In late last year, I received a message from a TEDxGrandForks planning committee member, Hana Mattern (who also was an OT student at the time) about her inquiry to nominate me to do a TEDx talk. My initial thought at the time was, “Me? I am sure there are more OTs who are more qualified than me to be on that stage, especially since I barely started my third year in OT practice. This is probably a longer term CPD goal than right now.” But then I also thought, “Opportunities like this don’t come often. I know Terry Olivas De La O (whom some of you know was my first CPD mentor in OT who passed away in early 2014) will be mad at me if I say I am not confident enough to accept the challenge.” After some debate while Hana was explaining what I would be in for more, I decided to take the risk and go for an interview with the TEDxGrandForks team that took place 2 weeks later.
I was nervous before the interview. I was afraid that I wasn’t good enough to be chosen due to my qualifications are not good enough. To my surprise, I was notified that I was invited hours later to be a speaker for TEDxGrandForks.
Upon receiving the news, I knew I had a big mission on my hands. Not only I knew I was representing occupational therapy profession, but I also knew it was my biggest stage yet for public speaking. Fortunately, Carly Rogers (the OT who did a TEDx talk before me at UCLA) is one of my great friends. So, I unashamedly ask Carly for pointers, especially what I might expect that day.
Preparing the talk was the hardest thing I have ever done. I had to write the script over 5 times to best fit the conference theme. Being a non native speaker who tends to be wordy when writing also didn’t help. Fortunately, I was able to take advantage of the 3 hours that TEDxGrandForks has provided with a speech coach. She was able to make my message a lot more concise. My next job then was to practice and make sure I included all the points I want to say and remain composed. For someone who is in the 3rd percentile in short term memory with a tendency to speak fast when feeling nervous, this was another tough challenge. To combat that, I read the script over at least 20 times with three real time rehearsals before I arrived in Grand Forks the day before.
I was fine during the practice runs because I was confident that I could make the 15 minute time limit without a problem. However, after the second stage practice was over. I began to feel nervous. I began to down cup after cup of Zen tea that I brought as I was waiting more than 3 hours for my turn.
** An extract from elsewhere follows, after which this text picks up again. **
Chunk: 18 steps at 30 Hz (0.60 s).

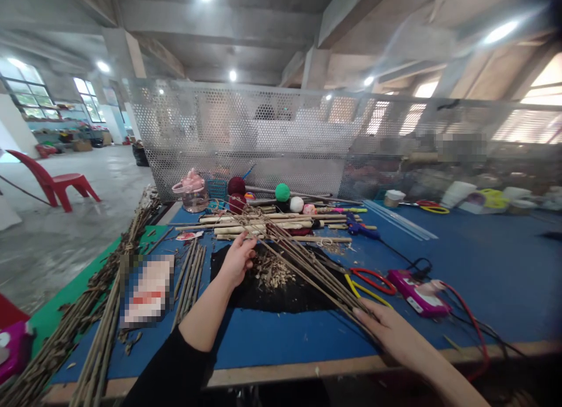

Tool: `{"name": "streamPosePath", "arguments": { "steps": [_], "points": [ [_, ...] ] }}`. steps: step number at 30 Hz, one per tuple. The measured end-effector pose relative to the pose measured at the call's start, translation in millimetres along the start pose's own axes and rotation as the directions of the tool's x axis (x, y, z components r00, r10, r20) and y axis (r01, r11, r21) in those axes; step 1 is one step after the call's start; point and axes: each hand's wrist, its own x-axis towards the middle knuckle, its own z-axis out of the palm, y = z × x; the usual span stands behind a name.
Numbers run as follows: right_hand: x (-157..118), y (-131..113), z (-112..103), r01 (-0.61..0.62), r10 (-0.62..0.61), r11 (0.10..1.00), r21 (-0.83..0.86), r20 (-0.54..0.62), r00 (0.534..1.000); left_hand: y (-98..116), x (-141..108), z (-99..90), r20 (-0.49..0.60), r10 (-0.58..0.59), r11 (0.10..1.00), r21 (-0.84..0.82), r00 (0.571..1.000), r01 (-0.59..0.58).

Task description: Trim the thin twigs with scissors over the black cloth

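My right hand [381,326] is closed around the lower ends of a bundle of thin dried stems [314,267], near the table's front edge. The bundle slants up and left across a black cloth [237,290]. At its upper left part, my left hand [239,259] has its fingers curled together beside the stems; what they pinch, if anything, is too small to make out. Below the bundle, a heap of dry leaf and husk bits [274,271] lies on the cloth. Red-and-yellow-handled cutters [372,284] rest just right of the stems.
Long dried branches [99,298] run along the left edge, beside cut sticks [190,275]. Behind lie wooden rods [281,225], yarn balls [282,192] and a blue glue gun [360,228]. A purple power box [419,293] with cords sits right. A perforated metal screen [246,140] stands behind.
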Motion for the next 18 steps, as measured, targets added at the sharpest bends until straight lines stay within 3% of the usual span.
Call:
{"name": "streamPosePath", "arguments": {
  "steps": [2, 5, 11, 14, 18],
  "points": [
    [-0.8, 4.8, -0.6, -0.014, 0.013, 1.000, 0.011, 0.026, 1.000, 2.6, 6.3, -3.8, -0.067, 0.058, 0.992, -0.106, 0.996, -0.065],
    [-0.9, 12.1, 0.4, -0.048, 0.048, 0.999, 0.021, 0.020, 0.999, 5.0, 12.7, -6.3, -0.076, 0.117, 0.973, -0.193, 0.990, -0.129],
    [-0.6, 13.2, 1.6, -0.043, 0.042, 0.999, 0.028, 0.030, 0.999, 4.5, 12.8, -8.8, -0.198, 0.224, 0.971, -0.040, 0.954, -0.236],
    [-2.1, 11.7, 2.8, -0.046, 0.045, 0.999, 0.009, 0.039, 0.998, 3.7, 14.3, -13.2, -0.203, 0.176, 0.983, -0.020, 0.963, -0.184],
    [-2.0, 11.9, 4.4, -0.033, 0.032, 0.999, 0.023, 0.035, 0.999, 2.7, 17.2, -17.4, -0.144, 0.035, 0.972, -0.225, 0.989, -0.068]
  ]
}}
I knew there were colleagues from all over the world watching, along with 200+ people in the live audience. When I was done, I was relieved because I felt that I passed the biggest test to me professionally yet.
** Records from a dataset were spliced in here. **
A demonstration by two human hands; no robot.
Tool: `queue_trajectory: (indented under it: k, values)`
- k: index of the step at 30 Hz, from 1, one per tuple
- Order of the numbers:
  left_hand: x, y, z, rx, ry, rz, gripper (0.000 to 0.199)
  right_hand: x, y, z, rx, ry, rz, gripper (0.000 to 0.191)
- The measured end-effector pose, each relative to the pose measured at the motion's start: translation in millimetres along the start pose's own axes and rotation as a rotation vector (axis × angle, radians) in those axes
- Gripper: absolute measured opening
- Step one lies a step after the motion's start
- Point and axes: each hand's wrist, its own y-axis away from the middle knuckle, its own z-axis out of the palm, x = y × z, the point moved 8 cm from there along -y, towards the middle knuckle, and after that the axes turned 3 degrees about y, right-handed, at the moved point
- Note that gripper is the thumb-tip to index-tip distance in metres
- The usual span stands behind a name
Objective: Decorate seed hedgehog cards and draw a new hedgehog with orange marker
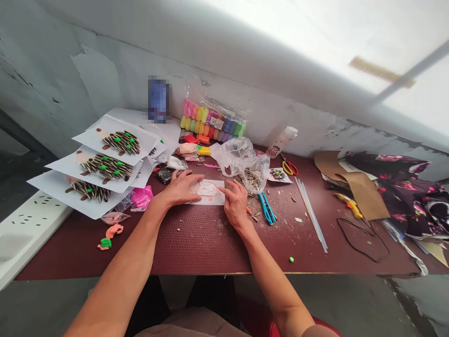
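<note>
A small white card [219, 201] lies on the dark red table between my hands. It bears an orange outline with a white, wrinkled-looking layer [207, 188] inside; I cannot make out what that layer is. My left hand [180, 189] reaches over the card's left end, thumb and fingers apart, its fingertips at the white layer. From the right, my right hand [234, 201] rests on the card's other end with its index finger pointing along the drawing. Just beyond that hand, sunflower seeds [254, 180] spill from a clear plastic bag [238, 157]. A blue cutter knife [267, 208] lies close by.
Sheets with seed-covered hedgehogs [121, 142] are stacked at left, above a power strip [31, 224]. A pack of coloured clay [213, 119] leans on the wall. Scissors [290, 167], a bottle [282, 141], glue sticks [311, 215] and a glue gun [351, 205] lie rightward.
</note>
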Motion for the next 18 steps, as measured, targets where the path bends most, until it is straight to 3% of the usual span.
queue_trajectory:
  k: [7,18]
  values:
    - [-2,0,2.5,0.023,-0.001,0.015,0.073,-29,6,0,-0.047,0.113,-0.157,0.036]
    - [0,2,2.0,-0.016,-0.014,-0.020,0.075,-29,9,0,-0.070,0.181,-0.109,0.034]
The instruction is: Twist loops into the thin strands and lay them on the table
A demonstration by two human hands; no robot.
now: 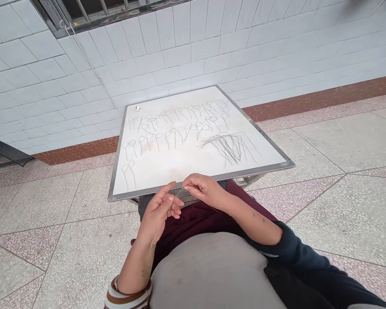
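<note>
Just off the near edge of a white table, my left hand pinches a thin wire between thumb and fingers. My right hand grips the same wire from the other side with its fingertips. Looped wires lie in rows across the white table, each with a round loop at the top and a long tail. A pile of straight wires lies crossed on the table's right part.
A small red and white object sits at the table's far left corner. Behind the table stands a white tiled wall with a barred window. Speckled floor tiles surround the table.
</note>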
After the TEDx talk, I wondered, “Why aren’t there more occupational therapy students come to share their stories and showcase #otdistinctvalue in public? Why aren’t the previous two TEDx talks by occupational therapists are not as well celebrated in our profession?”
So now comes my discussion questions:
1. What do you all think of my TEDx talk overall? (Positive and constructive comments are accepted.)
2. How can we get more occupational therapy students and practitioners on a stage such as TEDx?
3. How can we empower service users in our own settings to overcome their obstacles?
4. What is your plan to promote #otdistinctvalue to the public?
5. Any other questions you might want to raise?